Your task:
Starting at the first line of the listing below, retype each line up to and including the one that contains "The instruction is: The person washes". Leave pictures out.
==================================================
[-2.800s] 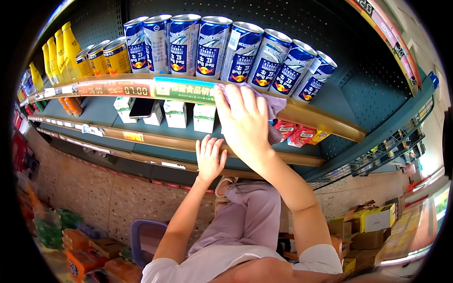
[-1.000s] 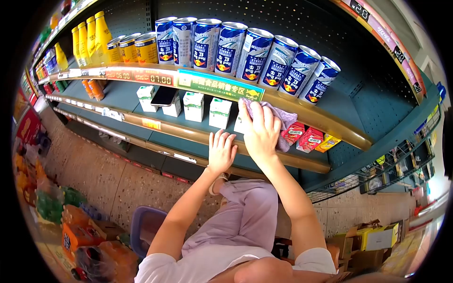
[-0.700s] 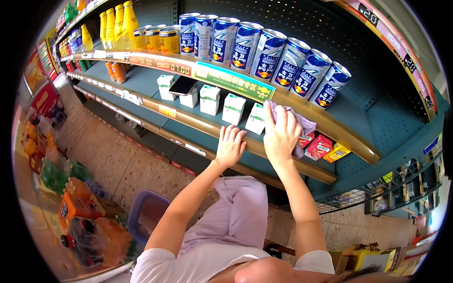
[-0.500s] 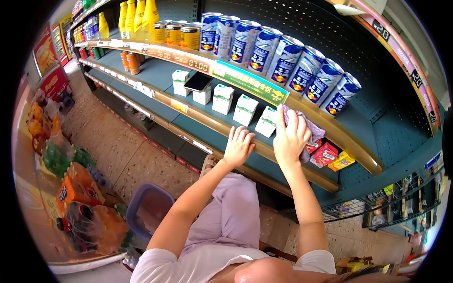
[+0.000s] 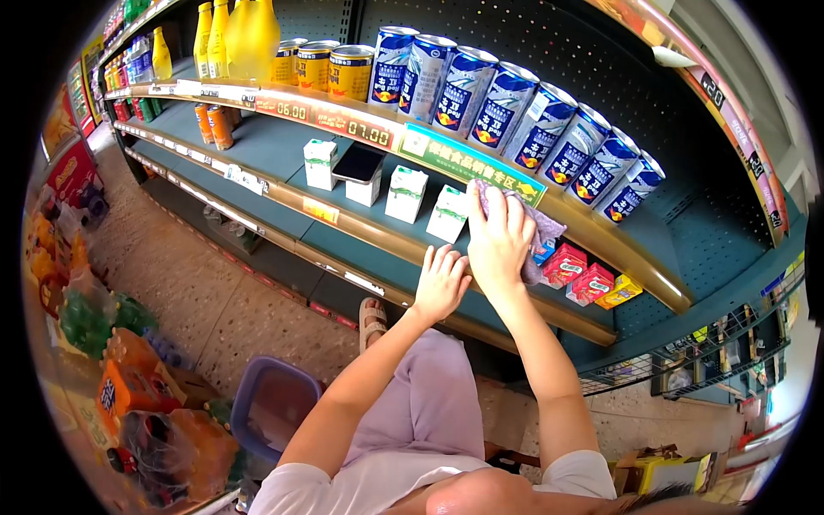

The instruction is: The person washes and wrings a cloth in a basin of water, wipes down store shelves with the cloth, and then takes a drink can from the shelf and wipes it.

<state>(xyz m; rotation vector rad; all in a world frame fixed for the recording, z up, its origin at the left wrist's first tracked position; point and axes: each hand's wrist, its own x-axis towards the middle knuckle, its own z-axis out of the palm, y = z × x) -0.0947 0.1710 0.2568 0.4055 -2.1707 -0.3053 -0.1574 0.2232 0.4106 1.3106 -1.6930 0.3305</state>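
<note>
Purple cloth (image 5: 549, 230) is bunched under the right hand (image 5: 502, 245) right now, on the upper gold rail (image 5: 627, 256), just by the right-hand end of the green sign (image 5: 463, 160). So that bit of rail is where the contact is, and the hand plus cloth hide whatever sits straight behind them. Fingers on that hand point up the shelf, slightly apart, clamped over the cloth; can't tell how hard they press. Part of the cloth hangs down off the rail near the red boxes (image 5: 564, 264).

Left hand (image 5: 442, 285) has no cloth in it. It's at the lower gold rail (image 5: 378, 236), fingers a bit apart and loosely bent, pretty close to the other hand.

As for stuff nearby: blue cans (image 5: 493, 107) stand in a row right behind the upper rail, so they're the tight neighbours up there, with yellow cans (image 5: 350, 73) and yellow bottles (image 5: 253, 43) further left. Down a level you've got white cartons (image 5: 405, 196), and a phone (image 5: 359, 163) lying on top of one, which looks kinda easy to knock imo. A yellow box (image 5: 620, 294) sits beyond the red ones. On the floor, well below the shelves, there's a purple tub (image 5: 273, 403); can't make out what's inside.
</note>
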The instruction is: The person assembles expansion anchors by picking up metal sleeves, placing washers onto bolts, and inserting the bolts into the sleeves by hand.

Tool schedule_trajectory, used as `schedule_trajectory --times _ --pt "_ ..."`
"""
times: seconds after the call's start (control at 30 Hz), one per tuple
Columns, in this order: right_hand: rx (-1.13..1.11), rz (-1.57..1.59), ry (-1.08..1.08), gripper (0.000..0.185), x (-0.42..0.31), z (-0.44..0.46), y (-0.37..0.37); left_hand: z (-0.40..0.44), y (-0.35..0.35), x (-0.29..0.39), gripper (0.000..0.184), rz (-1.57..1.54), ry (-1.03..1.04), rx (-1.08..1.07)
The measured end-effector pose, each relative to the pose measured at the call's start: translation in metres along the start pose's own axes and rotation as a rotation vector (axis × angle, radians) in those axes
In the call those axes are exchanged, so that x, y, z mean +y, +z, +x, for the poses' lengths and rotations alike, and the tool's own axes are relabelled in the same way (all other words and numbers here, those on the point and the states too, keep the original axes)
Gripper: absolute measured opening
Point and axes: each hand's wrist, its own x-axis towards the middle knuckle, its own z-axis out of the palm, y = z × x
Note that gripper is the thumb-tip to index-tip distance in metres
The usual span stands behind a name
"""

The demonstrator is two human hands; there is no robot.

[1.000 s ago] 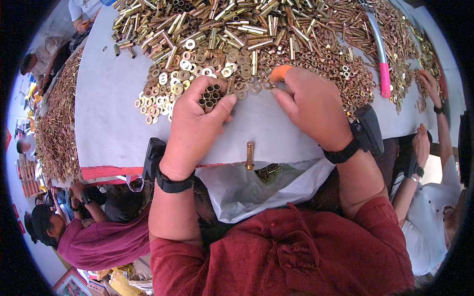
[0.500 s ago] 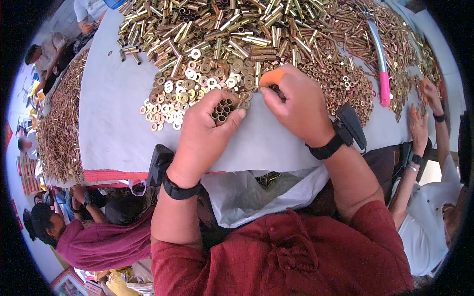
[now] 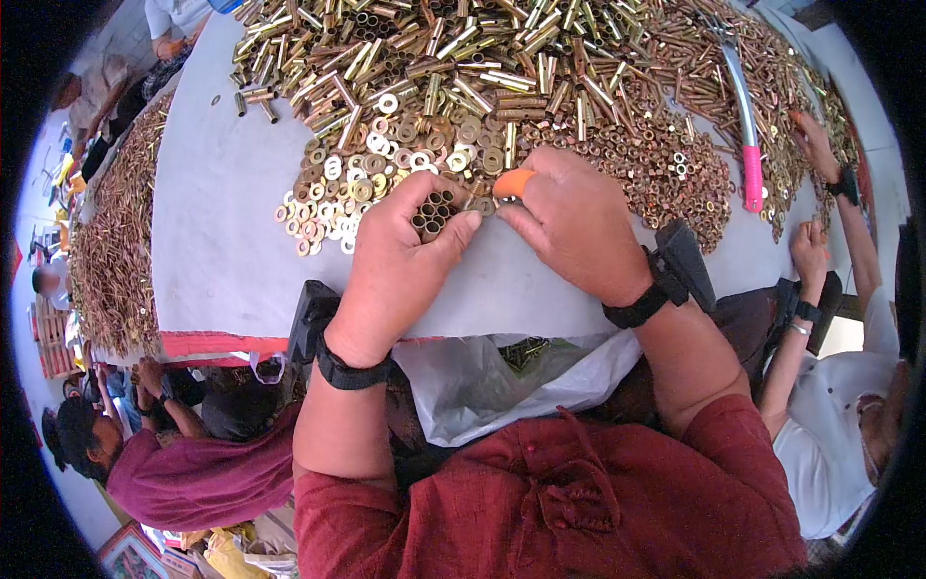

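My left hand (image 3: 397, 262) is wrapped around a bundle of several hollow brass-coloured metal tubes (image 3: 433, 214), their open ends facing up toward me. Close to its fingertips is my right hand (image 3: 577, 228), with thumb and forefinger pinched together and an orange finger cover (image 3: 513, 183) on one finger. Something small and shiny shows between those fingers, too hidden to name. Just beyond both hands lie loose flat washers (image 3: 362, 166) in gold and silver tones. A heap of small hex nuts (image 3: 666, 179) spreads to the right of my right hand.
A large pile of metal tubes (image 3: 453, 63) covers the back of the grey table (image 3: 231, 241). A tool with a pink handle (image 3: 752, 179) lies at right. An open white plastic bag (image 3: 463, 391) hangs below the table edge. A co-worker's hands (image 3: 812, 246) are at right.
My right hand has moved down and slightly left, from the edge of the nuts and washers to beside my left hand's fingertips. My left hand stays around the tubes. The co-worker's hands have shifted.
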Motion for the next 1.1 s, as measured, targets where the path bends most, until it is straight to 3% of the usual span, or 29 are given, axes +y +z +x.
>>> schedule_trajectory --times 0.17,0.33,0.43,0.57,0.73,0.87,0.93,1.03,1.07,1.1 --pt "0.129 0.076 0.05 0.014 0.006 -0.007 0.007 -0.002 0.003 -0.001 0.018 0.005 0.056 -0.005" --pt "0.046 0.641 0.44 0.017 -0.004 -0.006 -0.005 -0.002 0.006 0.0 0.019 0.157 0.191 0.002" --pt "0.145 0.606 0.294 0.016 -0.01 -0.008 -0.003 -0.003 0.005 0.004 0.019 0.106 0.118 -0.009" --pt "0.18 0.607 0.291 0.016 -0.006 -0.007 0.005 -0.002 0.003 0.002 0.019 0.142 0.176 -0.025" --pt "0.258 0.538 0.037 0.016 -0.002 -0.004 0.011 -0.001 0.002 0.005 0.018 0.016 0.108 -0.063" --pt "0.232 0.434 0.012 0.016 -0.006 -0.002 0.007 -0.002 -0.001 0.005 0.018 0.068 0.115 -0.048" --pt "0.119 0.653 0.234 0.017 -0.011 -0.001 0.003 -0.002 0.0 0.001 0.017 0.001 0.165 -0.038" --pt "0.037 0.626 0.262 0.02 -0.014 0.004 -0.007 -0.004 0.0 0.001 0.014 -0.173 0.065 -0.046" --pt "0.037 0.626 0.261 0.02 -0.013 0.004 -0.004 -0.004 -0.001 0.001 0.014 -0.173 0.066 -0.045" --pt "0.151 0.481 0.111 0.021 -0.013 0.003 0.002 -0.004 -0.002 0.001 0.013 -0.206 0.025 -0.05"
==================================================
Result:
[-2.800s] 
[-1.000s] 
[-0.700s] 
[-0.500s] 
[+0.000s] 

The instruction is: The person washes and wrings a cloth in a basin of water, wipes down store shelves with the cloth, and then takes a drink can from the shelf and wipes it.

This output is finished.